Faster diffusion on less beefy GPUs ⚡️ #6609

sayakpaul · 2024-01-17T04:18:47Z

sayakpaul
Jan 17, 2024
Maintainer

We recently published: Accelerating Generative AI Part III: Diffusion, Fast that shows how to:

We showed this on an 80GB A100. The techniques presented in the post are largely applicable to relatively modern GPU cards, 4090, for example. This is because things like scaled_dot_product_attention() (SDPA) and torch.compile() only tend to show their benefits on relatively modern GPUs. Both of them are crucial for squeezing the maximum performance out of these models.

But how can we obtain almost similar speedups on more consumer-friendly cards such as 3060, T4, V100, etc.? What are the challenges, bottlenecks, and limitations behind doing so? This thread is for discussing it.

Important

First of all, it looks like we're quite bottlenecked by what torch.compile() and SDPA have to offer for these relative more consumer-friendly cards. This is evident from this study. The relative speedup from SDPA and torch.compile() tends to diminish as we move to these cards. So, I think we need to target this problem from an architectural point of view.

So, here are some points that might be worth trying out. Here, we're trying to optimize both axes: memory and speed. This is because memory for more consumer-friendly cards usually doesn't exceed 16 GB.

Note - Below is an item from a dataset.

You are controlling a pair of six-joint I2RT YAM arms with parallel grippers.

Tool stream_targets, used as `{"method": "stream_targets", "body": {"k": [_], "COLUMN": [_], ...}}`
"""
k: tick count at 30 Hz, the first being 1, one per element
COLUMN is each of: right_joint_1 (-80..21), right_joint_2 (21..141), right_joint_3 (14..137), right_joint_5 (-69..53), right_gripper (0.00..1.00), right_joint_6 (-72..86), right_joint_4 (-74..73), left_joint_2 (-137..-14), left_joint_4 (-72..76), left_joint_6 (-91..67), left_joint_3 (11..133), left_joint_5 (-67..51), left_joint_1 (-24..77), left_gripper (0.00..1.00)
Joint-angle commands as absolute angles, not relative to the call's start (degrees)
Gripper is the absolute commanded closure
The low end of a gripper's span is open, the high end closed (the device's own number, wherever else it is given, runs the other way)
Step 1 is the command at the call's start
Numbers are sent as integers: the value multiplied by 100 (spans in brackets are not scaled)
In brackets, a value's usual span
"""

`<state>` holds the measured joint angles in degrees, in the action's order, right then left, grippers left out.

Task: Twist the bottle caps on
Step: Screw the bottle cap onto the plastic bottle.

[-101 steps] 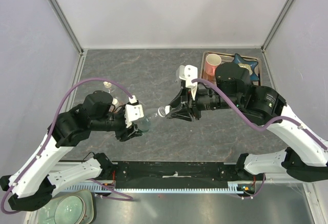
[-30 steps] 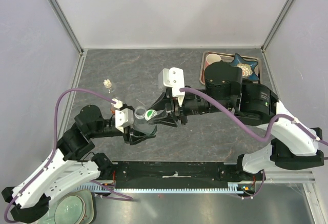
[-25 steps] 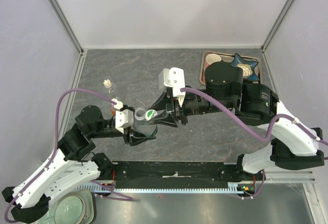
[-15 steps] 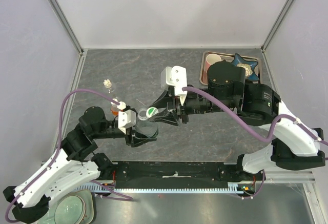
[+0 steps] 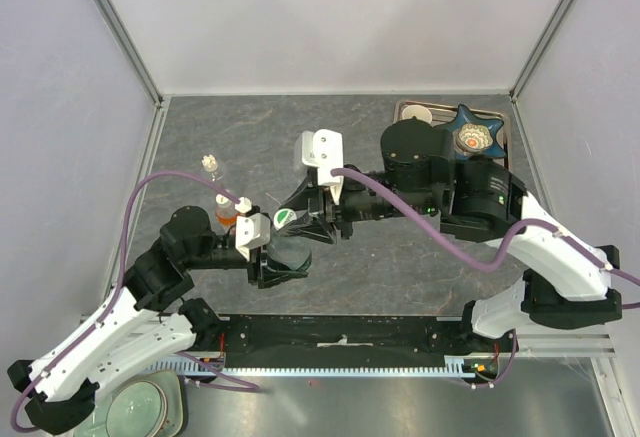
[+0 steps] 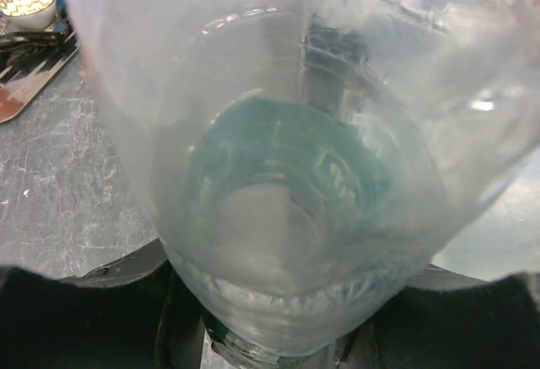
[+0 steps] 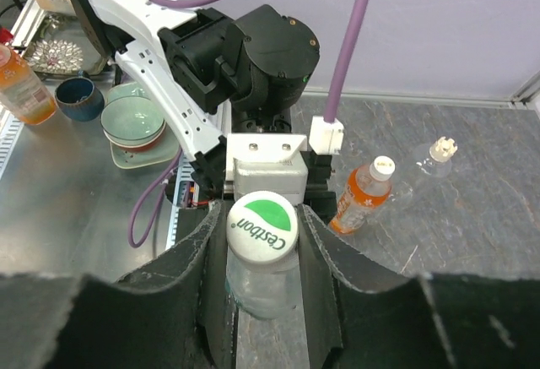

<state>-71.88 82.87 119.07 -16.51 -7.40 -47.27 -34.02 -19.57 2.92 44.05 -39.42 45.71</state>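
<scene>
A clear bottle point(image 5: 287, 254) with a green label is held above the table, my left gripper point(image 5: 283, 263) shut round its body. In the left wrist view this bottle point(image 6: 287, 175) fills the frame, its base towards the camera. A white bottle cap point(image 7: 262, 225) with a green mark sits slightly tilted on the bottle's mouth. My right gripper point(image 7: 263, 217) is shut on that cap point(image 5: 285, 219), a finger on each side. The orange bottle point(image 7: 359, 193) stands capped on the table. A tiny clear bottle point(image 7: 434, 156) stands beyond it, also capped.
A tray point(image 5: 497, 117) at the back right holds a star-shaped dish point(image 5: 472, 135) and a mug point(image 5: 415, 113), mostly hidden by my right arm. Bowls point(image 7: 135, 120) stand on the metal shelf off the table's near edge. The enclosure walls border the table.
My right gripper has carried the cap to the left, over the clear bottle's mouth, which showed open beside it a second ago. My left gripper has shifted the bottle slightly right and nearer.
</scene>
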Motion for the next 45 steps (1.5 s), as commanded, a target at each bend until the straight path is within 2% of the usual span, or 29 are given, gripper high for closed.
{"method": "stream_targets", "body": {"k": [1,12,32,45], "right_joint_1": [-7190,-7058,-6891,-6855], "right_joint_2": [8376,8271,8358,8481], "right_joint_3": [12155,11901,12445,11962], "right_joint_5": [-1731,-1696,-1846,-2285], "right_gripper": [58,58,58,58], "right_joint_6": [-791,-712,-668,-492], "right_joint_4": [-4579,-4570,-4474,-4465], "left_joint_2": [-3349,-3147,-3190,-3190], "left_joint_4": [-1749,-1714,-1705,-1652], "left_joint_6": [141,167,88,53], "left_joint_3": [4465,4474,4430,4438], "left_joint_5": [-4166,-4315,-4403,-4386], "left_joint_1": [4579,4579,4570,4526], "left_gripper": [63,65,66,67]}}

Using a reduced precision like FP16 is always beneficial as it cuts down the memory and therefore also accelerates inference. But the speed gains coming from dedicated cores (such as tensor cores) won't be evident in the cards that don't have specialized cores to run FP16 computation.
The memory limit of these cards is a factor (as also mentioned at the beginning). Since a diffusion system consists of multiple model-level components, we need a way to only load them when required. diffusers allows doing this with "offloading". More details are here. Offloading comes at the cost of increased inference latency because of the device placement overhead.
- One could precompute the text embeddings and reuse them in the subsequent computations. However, for real-world use cases, this is quite restrictive as your application will definitely be meeting with different prompts for which precomputation won't make much sense.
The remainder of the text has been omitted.